• WHAT YOU SHOULD DO: Please output the listing that follows exactly, but keep all images out.
BEGIN
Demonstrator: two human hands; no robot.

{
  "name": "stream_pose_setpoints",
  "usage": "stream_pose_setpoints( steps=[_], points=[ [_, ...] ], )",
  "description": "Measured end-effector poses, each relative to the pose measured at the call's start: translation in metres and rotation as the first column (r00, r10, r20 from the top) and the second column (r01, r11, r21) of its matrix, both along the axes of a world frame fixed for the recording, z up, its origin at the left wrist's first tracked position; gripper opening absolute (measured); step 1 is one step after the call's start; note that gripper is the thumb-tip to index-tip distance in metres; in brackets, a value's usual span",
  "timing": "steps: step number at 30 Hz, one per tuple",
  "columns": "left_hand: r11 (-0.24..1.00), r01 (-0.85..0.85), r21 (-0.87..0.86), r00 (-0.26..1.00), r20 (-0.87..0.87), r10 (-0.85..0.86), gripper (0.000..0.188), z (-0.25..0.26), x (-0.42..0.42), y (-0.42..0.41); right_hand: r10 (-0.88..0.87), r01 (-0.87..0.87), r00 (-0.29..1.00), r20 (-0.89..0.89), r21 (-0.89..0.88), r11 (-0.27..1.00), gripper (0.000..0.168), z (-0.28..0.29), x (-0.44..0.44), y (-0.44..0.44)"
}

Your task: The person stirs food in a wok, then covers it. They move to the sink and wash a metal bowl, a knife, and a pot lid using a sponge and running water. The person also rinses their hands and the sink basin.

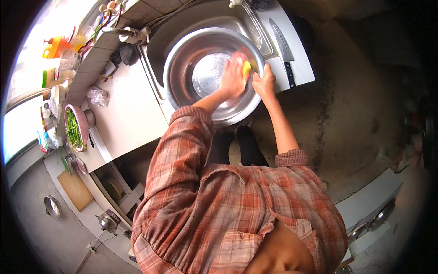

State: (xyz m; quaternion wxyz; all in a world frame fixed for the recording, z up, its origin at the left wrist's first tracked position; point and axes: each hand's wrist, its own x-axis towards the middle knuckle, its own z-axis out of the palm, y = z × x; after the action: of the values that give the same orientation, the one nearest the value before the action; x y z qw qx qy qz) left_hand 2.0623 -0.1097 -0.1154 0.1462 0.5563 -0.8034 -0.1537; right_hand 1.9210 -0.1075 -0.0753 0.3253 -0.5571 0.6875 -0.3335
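A wide stainless steel basin (205, 82) lies over the front of a metal sink (191, 19), its near rim jutting out past the counter above my legs. Inside it, my left hand (234, 77), blurred by motion, presses a yellow sponge (246, 68) to the right inner wall. The palm and fingers hide most of the sponge. My right hand (265, 81) grips the basin's right rim, thumb on the inner side. Whitish spots or drops show on the basin's bottom.
A kitchen knife (283, 48) lies on the counter right of the sink. A faucet (125, 32) stands at the sink's left. Farther left are a plastic bag (98, 96), a pink colander (80, 125) of green beans, and a windowsill with bottles.
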Motion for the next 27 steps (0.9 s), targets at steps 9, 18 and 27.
stream_pose_setpoints(
  steps=[9, 18, 27],
  points=[
    [0.999, -0.044, 0.005, 0.979, 0.198, 0.042, 0.065, 0.011, 0.084, -0.022, 0.007, -0.006, 1.0, 0.018, -0.007, 1.0, 0.026, 0.001, -0.002, 0.003],
    [0.705, 0.376, 0.602, 0.925, -0.291, -0.244, 0.06, 0.029, 0.021, 0.056, -0.138, 0.137, 0.99, 0.027, 0.025, 0.99, 0.025, 0.006, -0.004, 0.008],
    [0.975, -0.223, 0.015, 0.97, 0.103, 0.22, 0.062, 0.008, 0.089, -0.018, -0.066, 0.066, 0.998, 0.008, -0.03, 0.997, 0.045, 0.0, -0.003, 0.011]
  ],
)
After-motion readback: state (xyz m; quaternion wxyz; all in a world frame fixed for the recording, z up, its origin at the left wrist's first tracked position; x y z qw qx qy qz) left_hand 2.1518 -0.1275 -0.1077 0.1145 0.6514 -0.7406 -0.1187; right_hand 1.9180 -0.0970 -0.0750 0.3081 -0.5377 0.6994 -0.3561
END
• OUTPUT OF THE TASK:
Demonstrator: two human hands; no robot.

{
  "name": "stream_pose_setpoints",
  "usage": "stream_pose_setpoints( steps=[_], points=[ [_, ...] ], )",
  "description": "Measured end-effector poses, each relative to the pose measured at the call's start: translation in metres and rotation as the first column (r00, r10, r20 from the top) and the second column (r01, r11, r21) of its matrix, both along the axes of a world frame fixed for the recording, z up, its origin at the left wrist's first tracked position; gripper opening absolute (measured); step 1 is one step after the call's start; note that gripper is the thumb-tip to index-tip distance in metres; in brackets, a value's usual span",
  "timing": "steps: step number at 30 Hz, one per tuple",
  "columns": "left_hand: r11 (-0.24..1.00), r01 (-0.85..0.85), r21 (-0.87..0.86), r00 (-0.26..1.00), r20 (-0.87..0.87), r10 (-0.85..0.86), gripper (0.000..0.188), z (-0.25..0.26), x (-0.42..0.42), y (-0.42..0.41); right_hand: r10 (-0.88..0.87), r01 (-0.87..0.87), r00 (-0.29..1.00), r20 (-0.89..0.89), r21 (-0.89..0.88), r11 (-0.27..1.00), gripper (0.000..0.168), z (-0.28..0.29), x (-0.44..0.44), y (-0.44..0.44)"
}

Your task: The person stirs food in a wok, then covers it. They move to the sink and wash a metal bowl, a knife, and a pot lid using a sponge and running water. The person also rinses their hands and the sink basin.


State: (xyz m; quaternion wxyz; all in a world frame fixed for the recording, z up, its origin at the left wrist's first tracked position; point and axes: each hand's wrist, its own x-axis towards the middle knuckle, its own z-axis out of the palm, y = z × x; after the action: of the values that give the same orientation, the one nearest the value before the action; x y z qw qx qy qz) left_hand 2.0623 -0.1097 -0.1154 0.1462 0.5563 -0.8034 -0.1537; right_hand 1.9210 -0.1075 -0.0753 0.3253 -0.5571 0.6875 -0.3335
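A wide stainless steel basin (205, 82) lies over the front of a metal sink (191, 19), its near rim jutting out past the counter above my legs. Inside it, my left hand (234, 77), blurred by motion, presses a yellow sponge (246, 68) to the right inner wall. The palm and fingers hide most of the sponge. My right hand (265, 81) grips the basin's right rim, thumb on the inner side. Whitish spots or drops show on the basin's bottom.
A kitchen knife (283, 48) lies on the counter right of the sink. A faucet (125, 32) stands at the sink's left. Farther left are a plastic bag (98, 96), a pink colander (80, 125) of green beans, and a windowsill with bottles.
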Motion for the next 27 steps (0.9 s), targets at steps 9, 18 and 27.
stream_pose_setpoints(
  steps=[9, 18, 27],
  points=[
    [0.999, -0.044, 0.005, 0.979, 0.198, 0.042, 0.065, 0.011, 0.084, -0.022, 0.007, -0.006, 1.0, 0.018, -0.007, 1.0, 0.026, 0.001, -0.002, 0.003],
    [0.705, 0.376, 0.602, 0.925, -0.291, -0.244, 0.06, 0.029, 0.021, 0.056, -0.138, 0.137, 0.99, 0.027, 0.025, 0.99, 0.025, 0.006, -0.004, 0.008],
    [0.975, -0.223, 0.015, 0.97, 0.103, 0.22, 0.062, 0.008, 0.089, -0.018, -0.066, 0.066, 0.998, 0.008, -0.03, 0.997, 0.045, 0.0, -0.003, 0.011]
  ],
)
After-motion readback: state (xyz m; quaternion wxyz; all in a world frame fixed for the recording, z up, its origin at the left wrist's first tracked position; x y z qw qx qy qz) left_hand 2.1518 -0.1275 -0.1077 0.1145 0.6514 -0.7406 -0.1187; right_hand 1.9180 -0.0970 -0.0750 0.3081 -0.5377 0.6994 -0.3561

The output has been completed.